After completing this assignment, you should...
- Understand any gaps in your knowledge which you hope to fill over the coming weeks.
- Understand which parts of Rails development are more likely to put you in a flow state.
- Have built a Rails application from scratch and deployed it to Heroku in a working state.
- Have used best practices such as test-driven development and committing/deploying early and often.
- A Data Structure Diagram.
- A Repository.
- A Heroku App.
- A Test Suite.
- A Clean User Interface.
- A README.
For this assignment, you are going to build a standard time tracking application. The purpose of this work is to review the core components of a Rails application and demonstrate your ability to put them together appropriately. In order to help you and your instructor reflect on your acquired skills, you will be working independently. You may talk with others and draw on whiteboards together, but no other students should look at your actual code, and you should not look at theirs. You may, of course, use Google and online references as frequently as you would like.
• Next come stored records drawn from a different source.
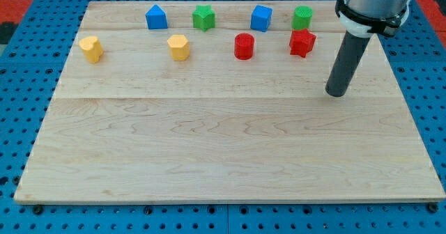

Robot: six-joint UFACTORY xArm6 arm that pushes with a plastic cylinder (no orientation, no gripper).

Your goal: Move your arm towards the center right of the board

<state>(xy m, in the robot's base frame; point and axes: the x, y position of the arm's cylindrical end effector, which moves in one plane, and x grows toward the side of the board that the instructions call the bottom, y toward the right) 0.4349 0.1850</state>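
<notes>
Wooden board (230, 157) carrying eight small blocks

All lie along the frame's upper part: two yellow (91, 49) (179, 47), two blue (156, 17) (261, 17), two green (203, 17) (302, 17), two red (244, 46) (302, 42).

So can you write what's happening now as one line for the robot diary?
tip: right part of board, touching nothing | nearest: red star block, up-left | other blocks: top rows | goal: centre right

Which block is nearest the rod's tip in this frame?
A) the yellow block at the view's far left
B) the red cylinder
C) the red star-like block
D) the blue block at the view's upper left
C: my tip sits on bare board at the view's right, apart from every block, and the red star-like block lies closest, up and to the view's left of it.
</notes>
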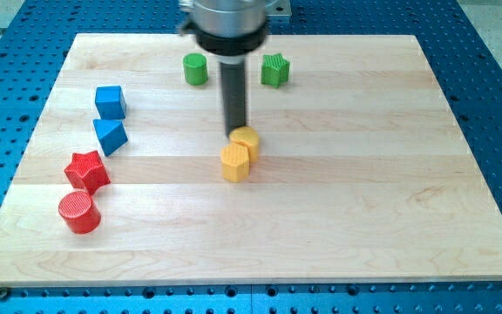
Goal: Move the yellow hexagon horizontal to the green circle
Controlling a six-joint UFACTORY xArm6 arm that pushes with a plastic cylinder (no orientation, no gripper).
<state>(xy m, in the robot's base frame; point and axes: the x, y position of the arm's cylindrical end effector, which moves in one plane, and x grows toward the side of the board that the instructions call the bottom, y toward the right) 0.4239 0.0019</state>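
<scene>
two yellow blocks touch mid-tabletop (338, 201); my tip (237, 133), no gripper, sits just above the yellow hexagon (234, 162), well below the green circle (195, 69).

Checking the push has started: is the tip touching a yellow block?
Cannot tell. In the camera view, my tip ends right at the upper yellow block, overlapping its top-left edge, but no gap or contact shows plainly.

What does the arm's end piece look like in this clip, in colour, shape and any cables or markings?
The tool is a straight, dark grey-black rod, smooth and round. It hangs from a wider round mount, metallic silver above with a black collar below, blurred at the view's top. No cables or markings show. My tip is plain and blunt, with no jaws.
</scene>
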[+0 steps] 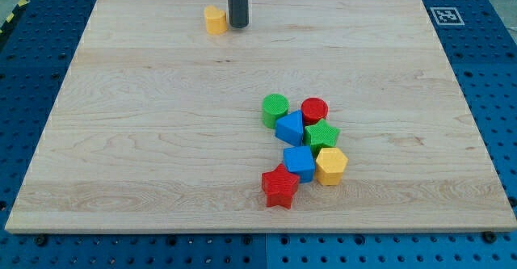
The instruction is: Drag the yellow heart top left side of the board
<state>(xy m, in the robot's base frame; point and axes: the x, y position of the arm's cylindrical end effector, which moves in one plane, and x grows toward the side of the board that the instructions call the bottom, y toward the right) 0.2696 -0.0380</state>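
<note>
The small yellow heart-shaped block sits near the top edge of the pale wooden board, touching the left of my tip, the lower end of a straight dark rod with no jaws to open or close. Well below and right of my tip cluster a green cylinder, red star, blue triangular block, blue cube, red cylinder, green star and yellow hexagonal block.

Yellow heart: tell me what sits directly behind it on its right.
My tip stands just right of the yellow heart, apparently touching it. The rod hides the board directly behind it.
</note>
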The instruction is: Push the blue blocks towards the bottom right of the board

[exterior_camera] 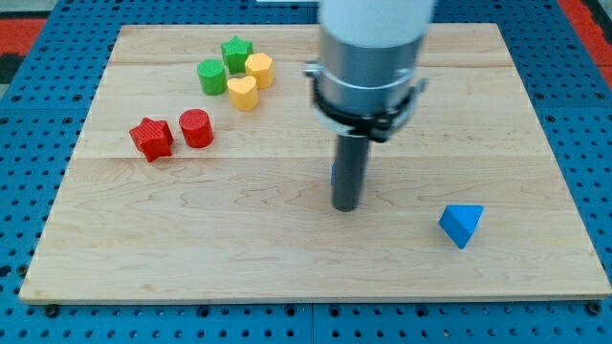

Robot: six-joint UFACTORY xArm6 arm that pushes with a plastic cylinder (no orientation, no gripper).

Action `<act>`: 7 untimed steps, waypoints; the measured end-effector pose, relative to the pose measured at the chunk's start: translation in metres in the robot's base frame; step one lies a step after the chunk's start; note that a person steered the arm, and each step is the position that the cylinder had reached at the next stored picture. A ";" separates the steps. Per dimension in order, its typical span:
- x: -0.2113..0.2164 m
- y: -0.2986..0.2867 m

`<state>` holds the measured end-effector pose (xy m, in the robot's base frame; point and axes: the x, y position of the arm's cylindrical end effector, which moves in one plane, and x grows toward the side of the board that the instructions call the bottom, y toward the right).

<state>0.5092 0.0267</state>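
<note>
While my tip [345, 206] rested mid-bench [287, 248], hiding a sliver of blue [333, 174], the blue triangular block [462, 225] lay right; no jaws showed.

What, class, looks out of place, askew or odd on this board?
Little stands out. One blue block is almost wholly hidden behind my tip, only a sliver showing at the rod's left edge, so its shape cannot be told. The blue triangular block sits apart toward the view's bottom right.
</note>
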 end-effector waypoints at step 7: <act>-0.078 0.144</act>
<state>0.4316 0.1705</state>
You are building an application to track of developer time. This application will keep track of all projects within your organization, all developers within your organization, and all time put towards projects by each developer. Time entries must have a duration, a project, a developer, and a date. Projects must have a maximum number of allowed hours. Developers must have unique email addresses.
Your application should allow the following:
- People who access any page without logging in are redirected to the login page.
- Developers can log in.
- Developers who have already logged in are not taken back to the login page when they go to the application's root URL.
- Developers can create/edit/delete other developers.
- Developers can create/edit/delete projects.
- Developers can create/edit/delete time entries for themselves, not for other developers.
- No one can delete a developer once that developer has made a time entry.
- No one can delete a project once that project has a time entry on it.
- There must be a project list page which:
- Includes a total number of hours worked on each project.
- Shows the project in red if the number of hours on the project exceeds the number of hours allowed.
- There must be a developer list page which:
- Shows the developer in red if he or she has worked more than 40 hours in the current calendar week.
- Developers can log out from any page.
In terms of code:
- You should not use scaffold or Devise.
- Passwords should not be stored in the database in plain text.
- Foreign keys should have indices.
- You should have at least one developer and one project in your seed data.
- Your application UI should look polished and clean, not unfinished like views generated from scaffold do.
- You may use whatever web design framework you like (e.g. Bootstrap, Foundation, Bourbon/Neat/etc), but it is not required.
Start by writing out the following (before writing any code):
- Your data structure diagram.
- A list of all controllers and actions which your application will have.
- Your best guess at a list of things to test. Try to be complete. This is not standard practice, but will encourage TDD once you get started.